> **BRIEF**: Exactly the lines from the opening of the data through the line containing "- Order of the" should be reproduced, please, with nothing added.

════════════════════

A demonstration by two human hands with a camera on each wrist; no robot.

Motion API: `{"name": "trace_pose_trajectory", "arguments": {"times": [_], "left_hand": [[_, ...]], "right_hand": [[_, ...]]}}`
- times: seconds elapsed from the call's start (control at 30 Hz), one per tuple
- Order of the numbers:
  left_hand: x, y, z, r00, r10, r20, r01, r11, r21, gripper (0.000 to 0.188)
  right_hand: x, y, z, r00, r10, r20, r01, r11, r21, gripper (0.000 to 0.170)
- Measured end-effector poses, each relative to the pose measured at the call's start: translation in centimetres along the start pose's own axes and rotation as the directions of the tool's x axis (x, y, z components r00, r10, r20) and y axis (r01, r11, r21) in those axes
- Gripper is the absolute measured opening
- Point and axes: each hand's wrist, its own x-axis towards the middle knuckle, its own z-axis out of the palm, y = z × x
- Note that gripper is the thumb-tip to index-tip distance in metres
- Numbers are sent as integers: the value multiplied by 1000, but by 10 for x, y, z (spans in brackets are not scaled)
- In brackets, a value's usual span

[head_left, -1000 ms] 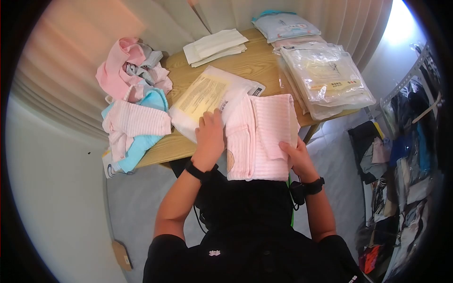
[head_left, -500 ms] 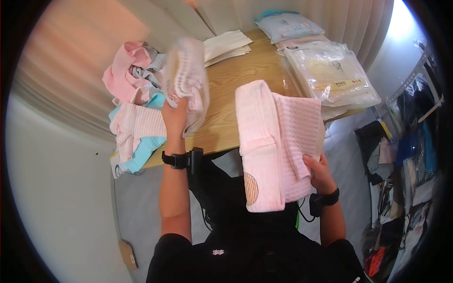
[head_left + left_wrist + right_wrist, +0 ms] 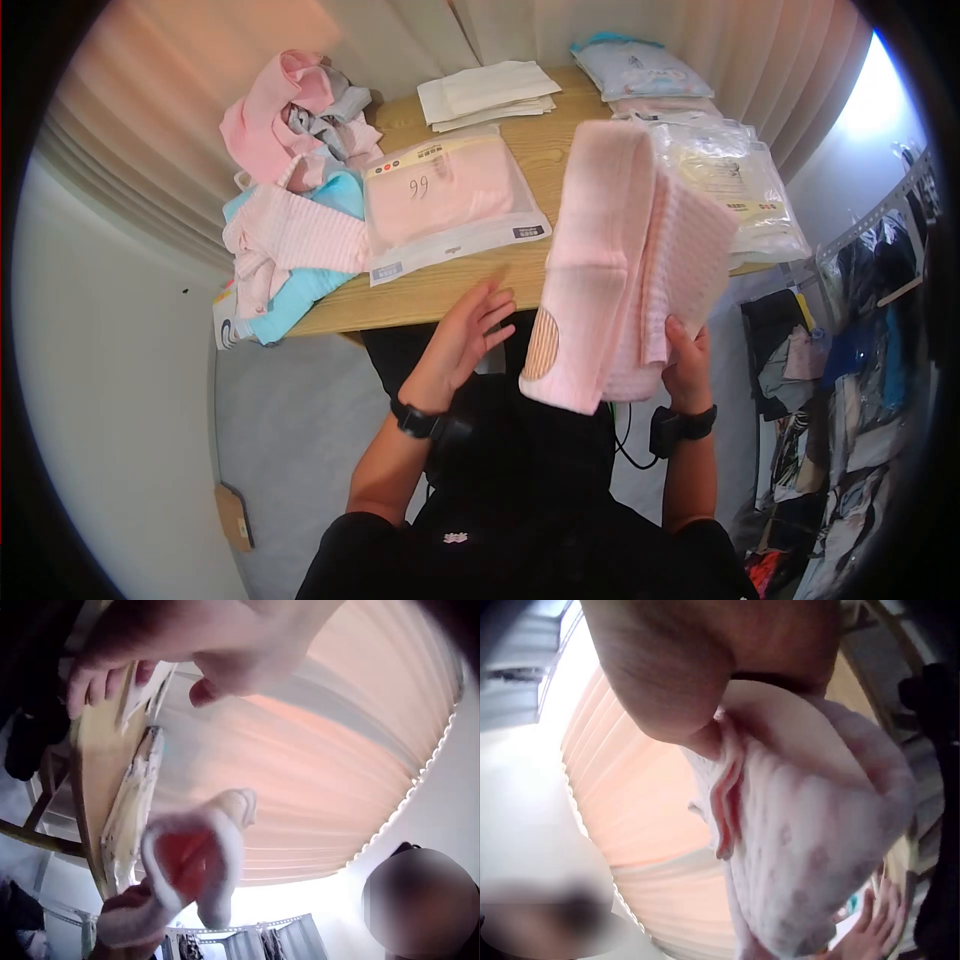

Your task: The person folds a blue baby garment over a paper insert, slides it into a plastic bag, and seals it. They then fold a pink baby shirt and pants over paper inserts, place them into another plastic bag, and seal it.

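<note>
My right hand (image 3: 688,360) pinches a folded pink striped garment (image 3: 600,240) by its right side, thumb on top, and holds it up in front of the table edge. A tan striped patch marks the garment's lower left corner. In the right wrist view the garment (image 3: 802,847) hangs in soft folds below the thumb. My left hand (image 3: 470,335) hovers at the table's front edge with fingers spread and holds nothing. Just beyond it lies a clear plastic bag (image 3: 450,195) with pink clothing inside, a printed yellow strip and a handwritten 66.
Loose pink, grey and turquoise clothes (image 3: 290,200) heap on the left of the wooden table (image 3: 400,305). White sheets (image 3: 490,92) lie at the back. Bagged clothes (image 3: 745,185) are stacked at the right, and a rack with garments (image 3: 870,330) stands beyond.
My left hand has lifted the plastic bag, turned it over, laid it back on the table and let go. My right hand has raised the pink garment, which hangs looser now.
</note>
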Motion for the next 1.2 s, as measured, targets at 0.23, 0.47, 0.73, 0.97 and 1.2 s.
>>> {"name": "trace_pose_trajectory", "arguments": {"times": [0.23,0.47,0.73,0.97,1.2], "left_hand": [[-16,71,32,935,2,356,67,981,-181,58],[49,103,13,783,-33,621,351,847,-399,62],[57,59,-19,906,-257,336,194,958,211,62],[37,28,-18,938,-160,308,82,964,251,67],[30,0,-15,954,-67,292,29,991,133,71]], "right_hand": [[39,-3,36,812,-562,161,530,592,-607,40],[78,22,49,534,-456,711,777,-67,-626,32],[66,50,39,635,-414,653,564,-329,-757,30],[33,67,14,876,-479,51,277,413,-867,47],[-1,51,23,914,405,11,-389,871,302,65]]}}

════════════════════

> **RESULT OF THE EXERCISE**:
A demonstration by two human hands with a camera on each wrist; no robot.

Motion API: `{"name": "trace_pose_trajectory", "arguments": {"times": [_], "left_hand": [[_, ...]], "right_hand": [[_, ...]]}}`
- times: seconds elapsed from the call's start (control at 30 Hz), one per tuple
- Order of the numbers:

Nothing further remains to be added to the answer.